Design and construction
- Architect: Roger Pratt
- Other designers: Inigo Jones (Interiors)
- Designations: Grade I listed

Renovating team
- Architect: Charles Barry

Website
- Kingston Lacy @ National Trust

Listed Building – Grade I
- Official name: Kingston Lacey House
- Designated: 18 March 1955
- Reference no.: 1119511

= Kingston Lacy =

Country house near Wimborne Minster, Dorset, England

Kingston Lacy is a country house and estate near Wimborne Minster, Dorset, England. It was for many years the family seat of the Bankes family who lived nearby at Corfe Castle until its destruction in the English Civil War after its incumbent owners, Sir John Bankes and Dame Mary, had remained loyal to Charles I.

The house was built between 1663 and 1665 by Ralph Bankes, son of Sir John Bankes, to a design by the architect Sir Roger Pratt. It is a rectangular building with two main storeys, attics and basement, modelled on Chevening in Kent. The gardens and parkland were laid down at the same time, including some of the specimen trees that remain today. Various additions and alterations were made to the house over the years and the estate remained in the ownership of the Bankes family from the 17th to the late 20th century.

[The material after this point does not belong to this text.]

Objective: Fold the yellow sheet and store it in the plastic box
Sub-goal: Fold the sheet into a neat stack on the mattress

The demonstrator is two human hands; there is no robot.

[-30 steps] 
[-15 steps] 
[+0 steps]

The house was designated as a Grade I listed building in 1958 and the park and gardens are included in the National Register of Historic Parks and Gardens at Grade II. The house was bequeathed to the National Trust in 1982 after the death of Henry John Ralph Bankes, along with Corfe Castle. The house and gardens are open to the public.

==History==
The Kingston Lacy estate originally formed part of a royal estate within the manor of Wimborne. The original house stood to the north of the current house. It was built in the medieval period and was used as a hunting lodge in connection with the deer park to its northwest. Leased to those who found favour with the monarch, lessees included the de Lacys, Earls of Lincoln, who held it in addition to estates at Shapwick and Blandford Forum. In the 15th century the property was leased to John Beaufort, 1st Duke of Somerset, whose daughter Lady Margaret Beaufort, mother of Henry VII, was brought up at Kingston Lacy.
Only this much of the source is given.